换个角度就叫城上之楼,楼背后是江水开阔的一线亮光,前面屋瓦叠着屋瓦,风一吹,屋面沙哑地响,我爸看这张图时只说了一句,楼还在,守楼的人换了不知多少茬。
这几位的家伙叫烟杆,一长一短夹在指间,门后破窗纸卷成毛边,桌上落灰,几个人架着腿慢慢抽,吐出的烟横着飘,日子再紧,也要留一阵子给聊天,过去这样过一个午后,现在一根外卖电话就把时辰打碎了。
这屋子里坐满了人,桌上摊着纸卷,叫签字前的场面,里面谁是谁我不细数,只看得出灯罩沉沉,窗帘厚得拧不开一道缝,空气里像压着什么,爷爷看见就摇头,说这屋里坐满了话,落在纸上的却都是数字。
这个方匣子叫轿,粗竹抬杠压在肩窝里,轿帘半挑,脚夫草帽底下全是汗,城门口一脚木一脚砖,走得不稳当,据说出门是去议和,路短心长,抬的一程程都是气。
这张纸上黑压压的名字叫签字,左边洋字母勾勾挂挂,右边一团草书像个“肃”,边上盖了重重一方印,我只记得老师说了一句,纸是轻的,落到地上却是砸人的。

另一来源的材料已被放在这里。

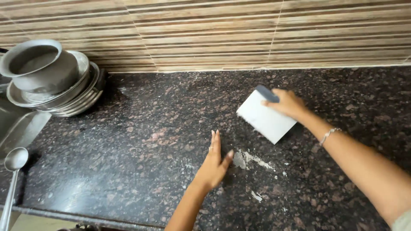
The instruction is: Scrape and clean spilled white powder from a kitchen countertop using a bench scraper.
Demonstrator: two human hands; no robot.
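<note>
1. Near front edge of granite counter (128,171): left hand (214,164) flat, fingers released, edge-on beside white residue (252,159), likely as a stop.
2. Mid-counter: right hand (287,104) grasping white scraper (266,117) by dark grip, blade tilted down toward residue.
3. Far left corner: stacked steel dishes (55,85); ladle (15,160) at left edge. No labels seen.

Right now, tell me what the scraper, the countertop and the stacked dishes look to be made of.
Scraper: likely plastic, a flat matte white blade with a dark grip, held in the right hand.
Countertop: seemingly polished granite, dark with brown speckles and a soft sheen.
Dishes: probably stainless steel, grey and reflective.
</note>
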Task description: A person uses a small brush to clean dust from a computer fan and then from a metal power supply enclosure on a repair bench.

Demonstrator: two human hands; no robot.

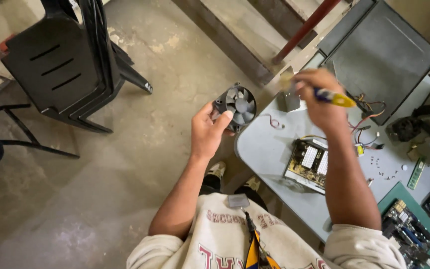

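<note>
We are gripping a small black fan [240, 105] in our left hand [208, 130], fingers curled on its frame, while our right hand [319, 97] (raised just beside it) is clasping a yellow-handled brush [335, 98] above the grey tabletop [265, 144].

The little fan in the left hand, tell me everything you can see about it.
The fan is a small, dark grey cooling fan that looks like plastic: a squarish frame around a ring of curved blades and a round hub. It faces the camera, tilted, held in the air over the concrete floor beside the table's edge. The left hand grips its lower left side, thumb on the frame's front. A thin wire seems to trail from it toward the table.
</note>
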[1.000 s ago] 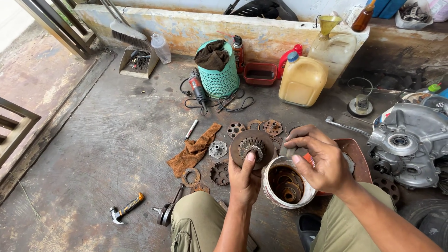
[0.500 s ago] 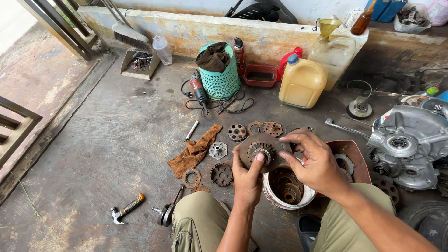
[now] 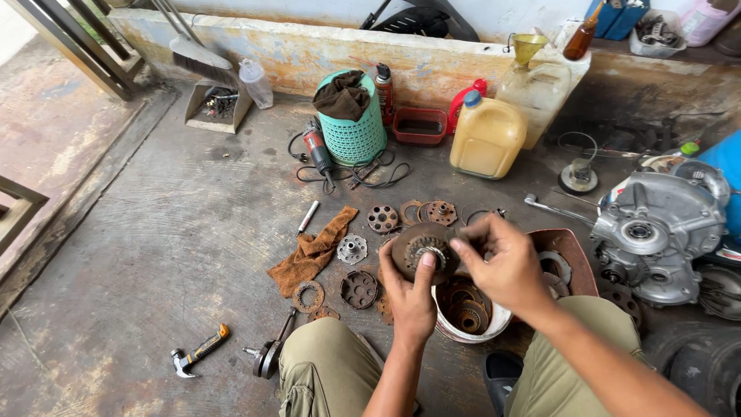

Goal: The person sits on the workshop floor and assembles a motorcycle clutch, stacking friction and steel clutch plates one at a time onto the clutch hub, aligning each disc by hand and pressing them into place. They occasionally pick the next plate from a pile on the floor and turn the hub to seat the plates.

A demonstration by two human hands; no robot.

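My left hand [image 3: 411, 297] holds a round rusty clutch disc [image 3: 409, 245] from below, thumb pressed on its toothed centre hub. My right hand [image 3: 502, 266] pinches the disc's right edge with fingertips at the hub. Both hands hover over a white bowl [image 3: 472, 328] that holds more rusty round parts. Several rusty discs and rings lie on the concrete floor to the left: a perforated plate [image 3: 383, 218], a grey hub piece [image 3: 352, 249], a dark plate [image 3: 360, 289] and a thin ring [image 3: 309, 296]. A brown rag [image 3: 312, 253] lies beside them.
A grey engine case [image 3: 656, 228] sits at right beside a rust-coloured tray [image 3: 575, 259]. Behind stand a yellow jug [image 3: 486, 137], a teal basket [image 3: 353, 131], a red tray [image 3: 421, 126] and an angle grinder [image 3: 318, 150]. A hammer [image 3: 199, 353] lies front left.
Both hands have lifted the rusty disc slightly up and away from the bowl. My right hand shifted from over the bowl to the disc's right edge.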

这张最扎眼,也最难受,叫当街施暴,影子斜斜地打在墙上,女人双手捂脸被死死箍住,旁边的人低着头快步走,仿佛不敢看,爷爷当年拍着桌子骂过一句,强横的人走到哪儿都像主子,可怜的人连喊都不敢喊,现在我们坐在屏幕前看,心里还是那股火。
这座高台上头的建筑叫箭楼,三面开着一排排箭窗,像并起的眼睛,梯道陡,墙砖被风沙磨出浅白的纹路,走近了能闻见晒热的城砖味儿,以前戍守要踩着石阶巡,更换岗哨要提心吊胆,现在人挤着拍照,风景是热闹了,杀气却淡了。
这身蟒袍叫官服,圆领大袖,胸前补子绣得密密匝匝,两人坐在台阶上,神情不急不躁,手上盘着串子,像刚从堂上退下来,妈妈看完说一句,人要坐得住,话才沉得住,现在会场上话筒一开,全是追着时髦跑的词。

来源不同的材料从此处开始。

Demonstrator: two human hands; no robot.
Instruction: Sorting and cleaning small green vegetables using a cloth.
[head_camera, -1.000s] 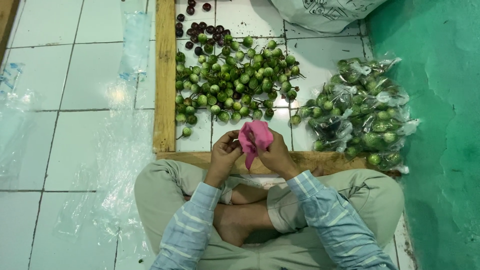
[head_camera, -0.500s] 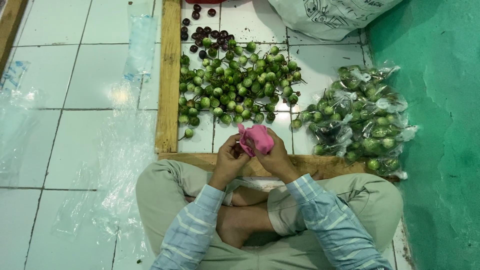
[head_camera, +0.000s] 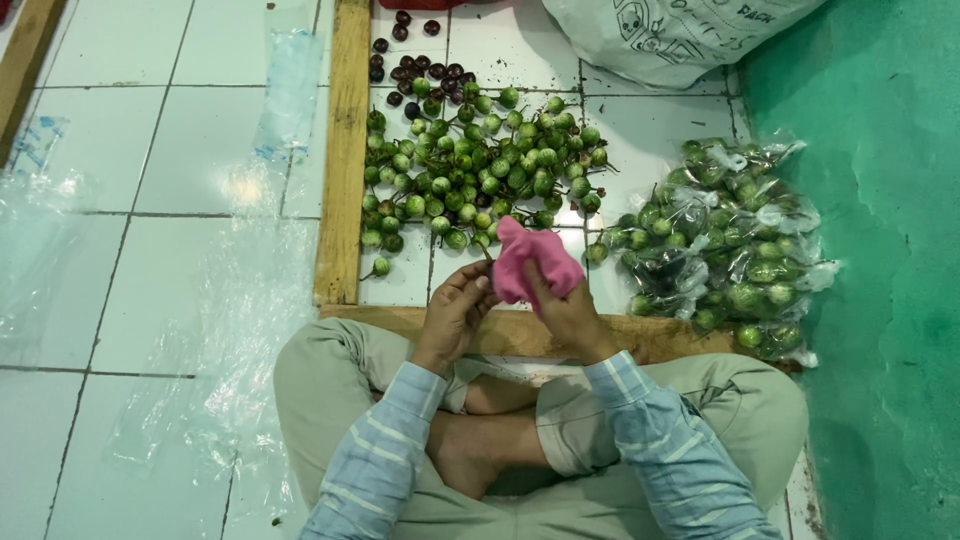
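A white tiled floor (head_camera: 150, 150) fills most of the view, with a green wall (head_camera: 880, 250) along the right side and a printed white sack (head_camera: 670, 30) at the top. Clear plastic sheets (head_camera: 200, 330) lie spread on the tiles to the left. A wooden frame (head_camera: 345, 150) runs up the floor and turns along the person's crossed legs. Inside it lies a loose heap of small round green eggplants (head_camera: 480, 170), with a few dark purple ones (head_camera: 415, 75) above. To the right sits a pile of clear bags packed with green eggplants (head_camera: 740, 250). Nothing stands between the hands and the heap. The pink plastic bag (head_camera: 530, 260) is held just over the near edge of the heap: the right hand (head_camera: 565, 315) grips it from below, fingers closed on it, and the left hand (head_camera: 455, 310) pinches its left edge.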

这位的冠帽圆润,面上清削,叫加贝子衔镇国公载泽,背景擦得干净,留白处竖着几行字,笔锋挑着劲,像给人压了个框,照片里的人年轻,眼睛却不算亮,像熬过几宿的样子。
这片屋舍还是值房那条巷子,瓦缝里长满草,墙脚一带泥坎起茬,几个小人影稀稀落落,走路都放轻了脚,宫里讲究字字有回音,可这些角落里的草生得比规矩快。
这回看立面,更能瞧清楚六十个翘角是怎么挑出去的,层层叠着,像把风从江面上接上来,传说里有仙人乘黄鹤去,这楼就像留给凡人的脚手架,小时候学诗背“昔人已乘黄鹤去”,那会儿只知道字好看,现在看看木作,才服气匠人的手真稳。

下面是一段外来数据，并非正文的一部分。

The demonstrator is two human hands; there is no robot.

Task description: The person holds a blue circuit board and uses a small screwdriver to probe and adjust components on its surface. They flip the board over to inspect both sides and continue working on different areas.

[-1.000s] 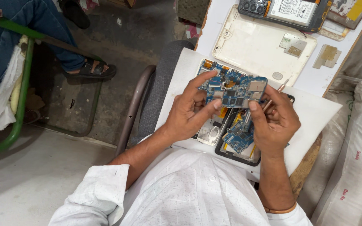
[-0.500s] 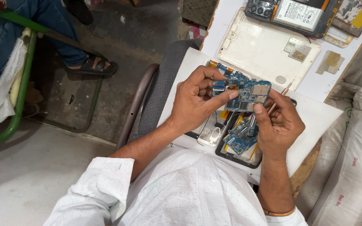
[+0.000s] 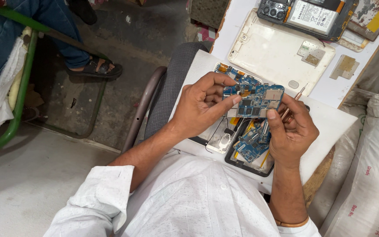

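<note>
Blue circuit board (image 3: 254,100) pinched between left hand (image 3: 198,109), right hand (image 3: 292,131) — perhaps gripping tweezers (image 3: 295,98)

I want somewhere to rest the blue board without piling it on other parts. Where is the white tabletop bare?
Bare white table lies right of the right hand, toward the sacks. Another strip runs between the white back cover and the hands. Crowded: under the held circuit board, where the open device lies, and the far edge by the phone.

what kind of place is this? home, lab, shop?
Most likely a small phone or tablet repair stall. Both hands hold a bare blue circuit board over an opened device with another board. On the white table lie a white back cover and an opened phone. The floor is rough concrete.
</note>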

从城墙外看去,楼像钉子,后面水面阔着,前面茅屋和旗子一片乱,构图里最有意思的,是楼和水互相不说话,各自站住,摄影师可能也没想那么多,就是顺手一按,留下一口气。
收一收尾吧,这十几张照片里,既有门第的端庄,也有国难的伤口,以前的人在镜头前板着脸,是怕神情轻浮不庄重,现在我们镜头里笑得轻快,可也别忘了这些影像背后的沉,写到这里才发现,老照片其实像一面不响的鼓,等着你把手心贴上去,心里那一下自会“咚”地响起。